**Aim of the task:** Tally the lines in the data below where the word "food" appears, and give the tally alone.

Items from a dataset:
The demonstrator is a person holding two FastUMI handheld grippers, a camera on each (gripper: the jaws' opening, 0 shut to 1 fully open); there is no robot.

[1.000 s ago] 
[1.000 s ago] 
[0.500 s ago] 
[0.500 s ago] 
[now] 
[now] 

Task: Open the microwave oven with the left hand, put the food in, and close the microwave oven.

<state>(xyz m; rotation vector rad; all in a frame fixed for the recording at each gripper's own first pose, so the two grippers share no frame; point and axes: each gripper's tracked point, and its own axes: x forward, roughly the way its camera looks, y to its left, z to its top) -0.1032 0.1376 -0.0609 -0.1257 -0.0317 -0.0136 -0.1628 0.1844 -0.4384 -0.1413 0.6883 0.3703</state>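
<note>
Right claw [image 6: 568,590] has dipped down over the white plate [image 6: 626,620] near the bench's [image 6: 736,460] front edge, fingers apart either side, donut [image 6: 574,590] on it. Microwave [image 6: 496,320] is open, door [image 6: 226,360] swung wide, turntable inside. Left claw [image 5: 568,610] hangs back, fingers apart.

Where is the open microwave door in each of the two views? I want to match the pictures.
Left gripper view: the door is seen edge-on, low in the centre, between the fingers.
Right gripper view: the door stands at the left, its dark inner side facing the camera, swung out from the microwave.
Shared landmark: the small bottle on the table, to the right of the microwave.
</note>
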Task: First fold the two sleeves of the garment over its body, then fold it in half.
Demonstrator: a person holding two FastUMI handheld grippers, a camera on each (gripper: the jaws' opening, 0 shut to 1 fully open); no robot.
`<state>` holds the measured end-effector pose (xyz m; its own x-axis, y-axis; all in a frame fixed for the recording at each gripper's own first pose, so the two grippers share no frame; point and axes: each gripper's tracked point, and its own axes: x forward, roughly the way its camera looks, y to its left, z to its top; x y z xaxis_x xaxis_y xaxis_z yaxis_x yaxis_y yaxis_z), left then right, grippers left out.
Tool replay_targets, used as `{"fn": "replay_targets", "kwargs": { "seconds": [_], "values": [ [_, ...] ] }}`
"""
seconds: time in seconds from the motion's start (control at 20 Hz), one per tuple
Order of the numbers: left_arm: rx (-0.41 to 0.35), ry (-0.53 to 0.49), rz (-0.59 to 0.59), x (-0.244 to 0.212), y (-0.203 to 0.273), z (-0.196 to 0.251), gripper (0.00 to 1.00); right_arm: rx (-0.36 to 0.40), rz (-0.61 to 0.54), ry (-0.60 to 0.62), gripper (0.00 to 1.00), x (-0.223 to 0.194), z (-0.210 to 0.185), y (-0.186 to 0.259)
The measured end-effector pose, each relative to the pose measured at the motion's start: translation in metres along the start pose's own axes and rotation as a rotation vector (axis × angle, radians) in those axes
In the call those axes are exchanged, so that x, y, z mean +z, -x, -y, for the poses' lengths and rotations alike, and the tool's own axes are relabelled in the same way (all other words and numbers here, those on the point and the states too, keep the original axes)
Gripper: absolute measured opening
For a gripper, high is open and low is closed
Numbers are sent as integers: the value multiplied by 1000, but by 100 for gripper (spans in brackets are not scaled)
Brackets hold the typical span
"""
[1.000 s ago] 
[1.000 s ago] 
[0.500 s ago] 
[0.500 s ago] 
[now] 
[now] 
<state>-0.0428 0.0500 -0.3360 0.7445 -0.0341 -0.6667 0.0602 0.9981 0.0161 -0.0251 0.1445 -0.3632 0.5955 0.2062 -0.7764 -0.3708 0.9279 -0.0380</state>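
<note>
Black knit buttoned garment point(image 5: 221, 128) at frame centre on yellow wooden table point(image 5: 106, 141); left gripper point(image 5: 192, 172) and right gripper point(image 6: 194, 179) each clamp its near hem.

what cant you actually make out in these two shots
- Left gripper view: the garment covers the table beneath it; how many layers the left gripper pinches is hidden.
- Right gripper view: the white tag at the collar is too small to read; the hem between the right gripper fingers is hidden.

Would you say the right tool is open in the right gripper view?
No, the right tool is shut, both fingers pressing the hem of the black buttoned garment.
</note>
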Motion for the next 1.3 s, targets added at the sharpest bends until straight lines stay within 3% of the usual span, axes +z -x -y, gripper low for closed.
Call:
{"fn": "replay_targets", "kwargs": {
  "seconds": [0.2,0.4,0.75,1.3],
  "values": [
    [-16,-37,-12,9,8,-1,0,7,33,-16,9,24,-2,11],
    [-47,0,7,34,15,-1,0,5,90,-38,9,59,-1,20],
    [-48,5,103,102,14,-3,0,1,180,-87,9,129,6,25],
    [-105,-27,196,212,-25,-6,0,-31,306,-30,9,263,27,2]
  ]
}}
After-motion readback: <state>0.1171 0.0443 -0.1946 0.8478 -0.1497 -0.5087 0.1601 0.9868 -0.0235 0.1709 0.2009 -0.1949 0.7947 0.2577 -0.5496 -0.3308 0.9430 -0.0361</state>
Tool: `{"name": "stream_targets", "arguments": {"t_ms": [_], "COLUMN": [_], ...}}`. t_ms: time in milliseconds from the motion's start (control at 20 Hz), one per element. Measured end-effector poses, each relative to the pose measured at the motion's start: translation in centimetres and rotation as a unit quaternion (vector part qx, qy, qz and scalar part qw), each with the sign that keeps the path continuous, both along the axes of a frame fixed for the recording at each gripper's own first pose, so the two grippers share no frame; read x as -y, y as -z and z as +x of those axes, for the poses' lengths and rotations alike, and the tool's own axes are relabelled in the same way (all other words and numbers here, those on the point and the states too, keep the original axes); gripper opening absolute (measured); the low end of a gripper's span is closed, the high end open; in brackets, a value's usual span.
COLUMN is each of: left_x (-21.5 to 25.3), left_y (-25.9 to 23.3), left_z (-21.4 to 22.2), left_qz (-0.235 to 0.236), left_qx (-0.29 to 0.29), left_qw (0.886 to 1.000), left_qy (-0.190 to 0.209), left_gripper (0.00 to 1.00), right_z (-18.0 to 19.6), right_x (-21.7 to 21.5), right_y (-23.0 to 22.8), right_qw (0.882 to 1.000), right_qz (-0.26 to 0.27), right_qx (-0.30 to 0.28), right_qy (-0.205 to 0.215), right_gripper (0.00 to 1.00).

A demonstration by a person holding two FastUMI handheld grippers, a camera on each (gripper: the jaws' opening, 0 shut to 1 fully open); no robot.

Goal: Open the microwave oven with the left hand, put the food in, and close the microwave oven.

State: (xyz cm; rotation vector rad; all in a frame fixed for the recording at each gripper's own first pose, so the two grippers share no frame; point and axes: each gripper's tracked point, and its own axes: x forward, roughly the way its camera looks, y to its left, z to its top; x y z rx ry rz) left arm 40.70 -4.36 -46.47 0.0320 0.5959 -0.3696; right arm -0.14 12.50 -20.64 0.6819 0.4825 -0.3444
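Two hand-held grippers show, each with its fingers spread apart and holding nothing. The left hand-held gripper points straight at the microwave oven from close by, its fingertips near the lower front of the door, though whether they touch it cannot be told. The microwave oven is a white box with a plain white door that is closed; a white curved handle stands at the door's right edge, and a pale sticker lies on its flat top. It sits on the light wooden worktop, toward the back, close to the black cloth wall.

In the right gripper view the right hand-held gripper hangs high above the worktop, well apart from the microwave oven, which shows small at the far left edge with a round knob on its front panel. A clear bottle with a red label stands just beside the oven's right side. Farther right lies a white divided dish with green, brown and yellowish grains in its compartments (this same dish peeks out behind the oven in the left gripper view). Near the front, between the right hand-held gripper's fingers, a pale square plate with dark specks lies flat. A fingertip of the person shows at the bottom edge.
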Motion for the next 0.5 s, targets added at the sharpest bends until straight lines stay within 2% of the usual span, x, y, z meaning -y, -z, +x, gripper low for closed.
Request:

**Answer:** 2